***
Хитрый Весельчак наблюдал за беспощадной бойней издалека, но не решался вступить в схватку. Когда он узрел, что Эймел погиб, понял: битва проиграна. На поле боя умирали все жители деревни.
До Весельчака дошло, что пора уносить ноги. Он вспомнил об овраге в лесу, где прятались Фирри и Сатий, и побежал, обгоняя ветер. До него доносились звуки битвы и крики умирающих людей. Весельчак не видел и не знал, что с Ирель, но боялся, что женщина погибла вместе со всеми.
«Зачем она выбежала из укрытия? Конечно, переживала за мужа, но и бросать детей не следовало», — размышлял Весельчак. Он тяжело дышал и нёсся к оврагу. Никогда в жизни он так не бежал – сам удивился резвости.
Фирри с Сатием прятались в овраге и тревожно всматривались наверх.

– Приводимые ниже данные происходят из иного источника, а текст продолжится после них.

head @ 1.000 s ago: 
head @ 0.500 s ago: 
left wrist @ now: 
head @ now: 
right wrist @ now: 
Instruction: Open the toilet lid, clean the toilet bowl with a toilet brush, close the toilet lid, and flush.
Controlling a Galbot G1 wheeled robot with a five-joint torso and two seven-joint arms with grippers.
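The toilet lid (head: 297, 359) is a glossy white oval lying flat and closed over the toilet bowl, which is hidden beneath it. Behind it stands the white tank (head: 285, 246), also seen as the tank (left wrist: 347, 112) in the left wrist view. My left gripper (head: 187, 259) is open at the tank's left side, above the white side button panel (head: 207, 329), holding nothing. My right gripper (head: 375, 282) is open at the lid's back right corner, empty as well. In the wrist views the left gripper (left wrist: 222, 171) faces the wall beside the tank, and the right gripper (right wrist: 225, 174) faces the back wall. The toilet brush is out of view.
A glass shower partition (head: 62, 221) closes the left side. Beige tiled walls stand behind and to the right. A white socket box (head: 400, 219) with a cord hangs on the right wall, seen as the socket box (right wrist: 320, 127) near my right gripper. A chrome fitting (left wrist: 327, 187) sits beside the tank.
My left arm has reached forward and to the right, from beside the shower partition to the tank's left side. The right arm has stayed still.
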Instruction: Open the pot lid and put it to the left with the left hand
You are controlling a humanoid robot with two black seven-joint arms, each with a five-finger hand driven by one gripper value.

— Ирель не пожелала спокойно сидеть с нами, ушла вслед за папой, – с грустью произнёс Сатий, когда увидел Весельчака. Он дал ему отдышаться и спросил: — Они погибли? Оба?
Взор парня настойчиво просил: «Скажи «нет», но Весельчак подумал, что лучше не обманывать Сатия, и произнёс:
— Скорее всего, да.
Ни слезинки в глазах. Неведомая решимость зажглась во взоре Сатия.
— Их не вернёшь, — пробормотал Весельчак и продолжил: — Но нам надо выжить. Пора бежать, и желательно – побыстрее.
— Бежать? Ну нет! Мы останемся здесь и дадим отпор! — твёрдо сказал Сатий и начертил палкой на земле руну воина.
— Сатий, не дури. Отец хотел, чтобы мы остались живы. Все. Втроём. А ты предлагаешь смерть, — произнёс Весельчак.
— Нет. Я предлагаю жизнь, достойную истинных героев, — твёрдо ответил отрок пятнадцати вёсен от роду.
Весельчак проклинал упрямца про себя, но сделать ничего не мог. Он потянул Сатия за собой. Бесполезно. Парень твёрдо стоял на земле и не желал трусливо бежать.
— Сатий, ну что ты упрямишься? У нас и оружия нет, нечем с ними бороться, — тщетно убеждал Весельчак.
Внезапно встрял Фирри:
— Думаю, Сатий знает, что делает. Не стоит ему сейчас мешать. Я верю — мы выживем, — упрямо добавил он.
— Выживем? Против двух десятков троллеорков? Они злостной магией убили Эймела: накинули на него чёрную паутину и разорвали беднягу! – сорвался на крик мужчина. Ему стало не до веселья. И тем более не до хитрости.
Сатий, возможно, и не ведал, что делает, но он следовал велению сердца. Внутри него зажглись решимость и отвага. Он вспомнил слова отца: «Храбрость важнее разумных доводов трусливого ума».